Jonathan Jones on Peter Cowie's John Ford and the American West, which "demonstrates how Ford's films are steeped in precise visual quotations from the 19th-century artists who first invented the image of the west."
David Mamet names his favorite movie moments.
Emma Brockes talks to Sam Taylor-Wood about her video work.
John Patterson interviews Billy Bob Thornton.
Keith Richards will play Johnny Depp's father in Pirates of the Caribbean: Treasures of the Lost Abyss.
Depp goes head-to-head with Jude Law on the covers of the November issues of the UK's film magazines.

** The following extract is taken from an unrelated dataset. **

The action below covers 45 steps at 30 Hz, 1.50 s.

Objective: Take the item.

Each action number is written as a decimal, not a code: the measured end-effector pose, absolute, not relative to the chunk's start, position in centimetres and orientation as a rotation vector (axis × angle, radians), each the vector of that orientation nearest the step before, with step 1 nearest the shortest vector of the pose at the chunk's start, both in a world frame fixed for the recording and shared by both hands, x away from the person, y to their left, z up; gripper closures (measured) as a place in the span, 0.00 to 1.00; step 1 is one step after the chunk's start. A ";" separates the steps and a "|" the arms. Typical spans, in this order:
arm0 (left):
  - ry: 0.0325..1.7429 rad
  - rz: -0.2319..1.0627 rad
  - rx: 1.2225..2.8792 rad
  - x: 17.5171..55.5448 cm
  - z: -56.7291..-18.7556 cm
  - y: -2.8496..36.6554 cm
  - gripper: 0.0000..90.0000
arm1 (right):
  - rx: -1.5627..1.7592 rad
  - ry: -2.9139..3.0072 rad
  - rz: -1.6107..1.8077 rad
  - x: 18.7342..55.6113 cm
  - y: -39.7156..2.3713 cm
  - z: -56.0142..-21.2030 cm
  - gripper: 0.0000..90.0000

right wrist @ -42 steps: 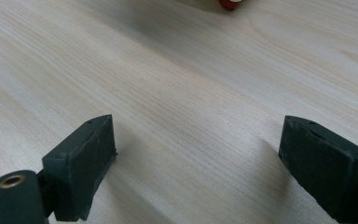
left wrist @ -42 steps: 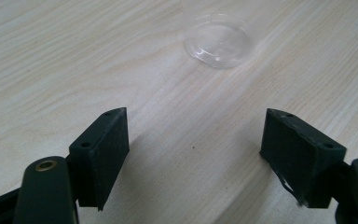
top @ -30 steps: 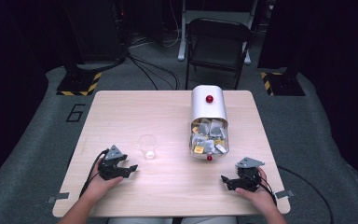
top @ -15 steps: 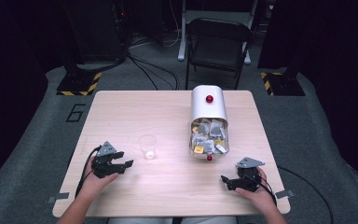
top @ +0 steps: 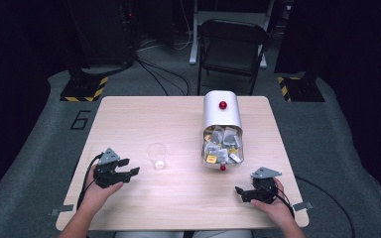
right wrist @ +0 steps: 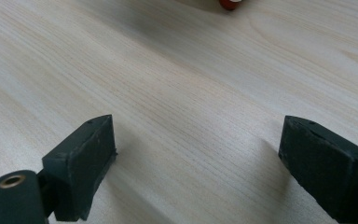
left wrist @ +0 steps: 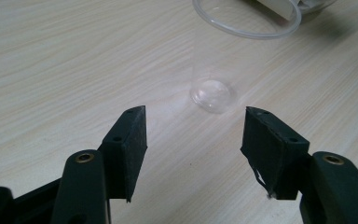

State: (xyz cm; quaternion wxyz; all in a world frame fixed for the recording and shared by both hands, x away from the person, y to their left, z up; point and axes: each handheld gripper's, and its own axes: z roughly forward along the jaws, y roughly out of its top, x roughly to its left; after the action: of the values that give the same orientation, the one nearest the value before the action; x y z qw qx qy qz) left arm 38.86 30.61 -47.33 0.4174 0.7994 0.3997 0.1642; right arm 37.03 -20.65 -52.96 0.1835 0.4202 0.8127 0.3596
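Left gripper has lifted off the counter and turned toward the clear plastic cup since a second ago. Its fingers have just been closing in a bit but stand apart, nothing between them. The cup stands upright, just ahead of the fingers in the left gripper view, left of the tipped white tin of tea bags. Looks like the approach to grab the cup; grasp not yet made. Right gripper sits unmoved near the counter's front right, fingers wide apart, empty.
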 end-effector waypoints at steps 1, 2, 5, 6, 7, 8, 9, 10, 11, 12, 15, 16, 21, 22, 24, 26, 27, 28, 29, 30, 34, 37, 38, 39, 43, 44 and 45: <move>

Sandra Smith browses.
"The American president was awarded the dubious honour of Movie Villain of the Year for his part in Michael Moore's Fahrenheit 9/11 by 10,000 film fans polled by Total Film magazine."

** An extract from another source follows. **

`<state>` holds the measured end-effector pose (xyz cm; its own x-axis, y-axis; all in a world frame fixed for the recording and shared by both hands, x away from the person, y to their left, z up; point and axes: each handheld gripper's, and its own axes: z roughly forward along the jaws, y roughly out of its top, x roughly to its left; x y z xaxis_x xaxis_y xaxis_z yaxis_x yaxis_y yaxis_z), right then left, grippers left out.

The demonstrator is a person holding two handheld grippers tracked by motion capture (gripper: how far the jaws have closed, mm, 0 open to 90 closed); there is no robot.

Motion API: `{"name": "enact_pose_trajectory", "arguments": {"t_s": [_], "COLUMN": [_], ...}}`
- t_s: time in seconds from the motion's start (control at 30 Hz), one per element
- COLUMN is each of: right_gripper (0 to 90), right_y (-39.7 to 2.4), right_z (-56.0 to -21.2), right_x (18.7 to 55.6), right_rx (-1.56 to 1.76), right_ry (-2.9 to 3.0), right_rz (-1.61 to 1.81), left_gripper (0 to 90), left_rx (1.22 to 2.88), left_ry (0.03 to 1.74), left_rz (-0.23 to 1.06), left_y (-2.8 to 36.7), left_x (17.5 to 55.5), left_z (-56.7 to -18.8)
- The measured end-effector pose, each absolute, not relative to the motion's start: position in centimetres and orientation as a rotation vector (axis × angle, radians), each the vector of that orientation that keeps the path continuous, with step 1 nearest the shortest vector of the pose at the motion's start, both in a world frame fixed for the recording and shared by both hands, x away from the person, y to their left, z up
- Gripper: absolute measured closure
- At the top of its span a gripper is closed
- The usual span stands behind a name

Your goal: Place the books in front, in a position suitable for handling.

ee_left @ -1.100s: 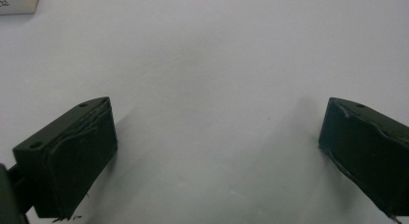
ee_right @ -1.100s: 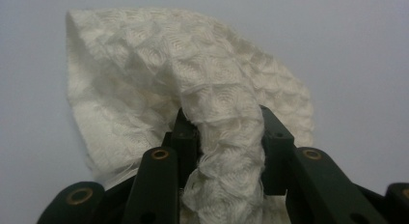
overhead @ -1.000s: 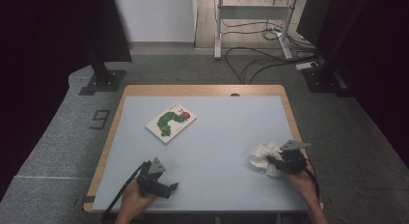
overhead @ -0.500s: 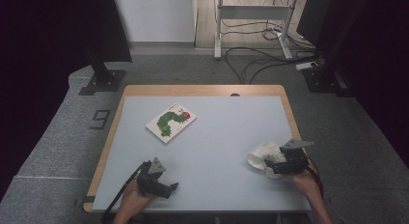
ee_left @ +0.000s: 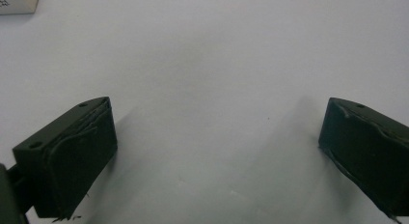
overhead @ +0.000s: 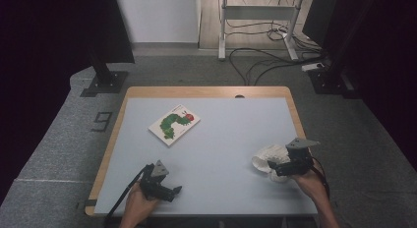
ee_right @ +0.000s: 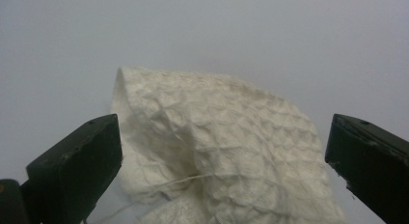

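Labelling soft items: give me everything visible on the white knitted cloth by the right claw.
The white knitted cloth is cream-white, with a raised diamond-pattern knit and a loose thread trailing at its near edge. It lies crumpled in a soft heap, one fold standing up, on the pale grey table top near the right front edge. The right claw straddles it; its jaws have just been opening and now stand wide, pads clear of the fabric.

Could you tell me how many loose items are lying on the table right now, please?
2: a caterpillar picture book lying flat toward the table's far left, and a crumpled white knitted cloth near the right edge, by the right gripper.
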<state>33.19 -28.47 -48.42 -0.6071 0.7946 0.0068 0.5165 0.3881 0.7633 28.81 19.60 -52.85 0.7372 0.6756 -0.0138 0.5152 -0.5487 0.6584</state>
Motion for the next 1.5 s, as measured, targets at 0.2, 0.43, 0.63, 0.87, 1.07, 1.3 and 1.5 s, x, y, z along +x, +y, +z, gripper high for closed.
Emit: {"name": "enact_pose_trajectory", "arguments": {"t_s": [0.2, 0.43, 0.63, 0.87, 1.07, 1.3, 1.5], "right_gripper": [0.0, 0.0, 0.0, 0.2, 0.2, 0.8, 1.0], "right_y": [-27.7, -26.5, -25.0, -23.6, -22.9, -21.8, -20.6], "right_z": [-48.2, -47.8, -47.8, -47.8, -47.8, -48.2, -48.3], "right_x": [33.4, 33.6, 33.9, 33.9, 33.9, 33.9, 33.8], "right_rx": [1.121, 1.087, 1.052, 1.013, 0.995, 0.973, 0.942], "right_ry": [2.29, 2.304, 2.335, 2.345, 2.35, 2.369, 2.388], "right_rz": [1.088, 1.102, 1.107, 1.122, 1.137, 1.139, 1.143], "left_gripper": [0.0, 0.0, 0.0, 0.0, 0.0, 0.4, 0.0], "left_rx": [2.279, 2.267, 2.23, 2.237, 2.239, 2.259, 2.269], "left_ry": [0.899, 0.939, 0.955, 0.941, 0.934, 0.952, 0.958], "left_rz": [0.298, 0.332, 0.363, 0.393, 0.376, 0.389, 0.397], "left_y": [19.9, 21.7, 23.1, 23.6, 24.1, 24.5, 24.7], "left_x": [29.0, 30.6, 32.5, 35.0, 37.6, 39.9, 41.7], "left_z": [-52.7, -51.5, -50.0, -48.7, -47.9, -47.9, -47.9]}}
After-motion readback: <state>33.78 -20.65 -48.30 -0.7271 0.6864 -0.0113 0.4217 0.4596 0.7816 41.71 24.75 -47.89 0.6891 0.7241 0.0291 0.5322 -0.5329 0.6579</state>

Sony, Warner Bros and Disney "are said to be hatching plans for a joint enterprise to oversee the digital conversion of US cinemas."
London Film Festival news.
Jonathan Rosenbaum on 10 on Ten: "[T]here's something suspect about Kiarostami's cookbook-style lucidity - he may be sincere, but he seems to be overestimating the role rationality plays in his decisions."
Oh, my. A spirited exchange between Roger Ebert and Conrad Black. Also via Movie City News: The Washington Post's William Booth meets Paul Giamatti and, for Film Stew, Richard Horgan looks back over the long and sordid history of fake celebrity blogs - to wind up wondering how real ones might be employed in the future.
In the Austin Chronicle:
Anne S Lewis talks to Liz Mermin about the unlikely subject she's chosen to make a doc about, The Beauty Academy of Kabul.
Spencer Parsons reviews Who the Hell's In It, "shot through with Bogdanovich's customary nostalgia for Hollywood's classic studio era and more intensely haunted than usual by death and decay."
"Catch it if you can," says Marc Savlov of The Loss of Nameless Things.
Brace yourself for a wave of post-election escapist studio fare, warns Neal Koch in the New York Times. The headline for Sharon Waxman's piece speaks for itself: "Where, Oh Where, Are the Oscar Contenders?"
What are Academy members supposed to do with screeners they don't want to keep? As Roger Avary points out, it's a stickier question than it might seem at first.
Wendy Mitchell does love that Viennale; her report for indieWIRE.
At Engadget, JD Lassica asks TiVo CEO Mike Ramsay about the future of Internet television. Via Cinema Minima.
Cinemocracy and I respectfully exchange differing points of view.
"Two Vonnegut-based films that have for many years resided on Filmbrain's want-to-see-somehow-someday list are the 1972 TV film Between Time and Timbuktu and 1971's Happy Birthday, Wanda June. Filmbrain recently tracked down the latter, and it was even better than he had expected."
At low culture, jp breaks the first two rules of Fight Club: The Game.
Drew's back; is there hope for Bitter Cinema after all?
The Official B-Movie Hall of Fame. Via, in a roundabout sort of way, Vince Keenan.
Anthony Kaufman and Alternet's Davina Baum assess Eminem's "Mosh."
At Filmmaker, Steve Gallagher will point you to a sneak peek at John Cameron Mitchell's video for the Sister Scissors.
Greg Allen marvels at the Bush-Cheney campaign's choice of editors.
Trekkies for Kerry.
Online fiddling around tip. Make your own news at the Control Room site.
And finally, a silly little online viewing tip to bring us back to the Halloween-Election Mosh: "Nightmare on Pennsylvania Avenue."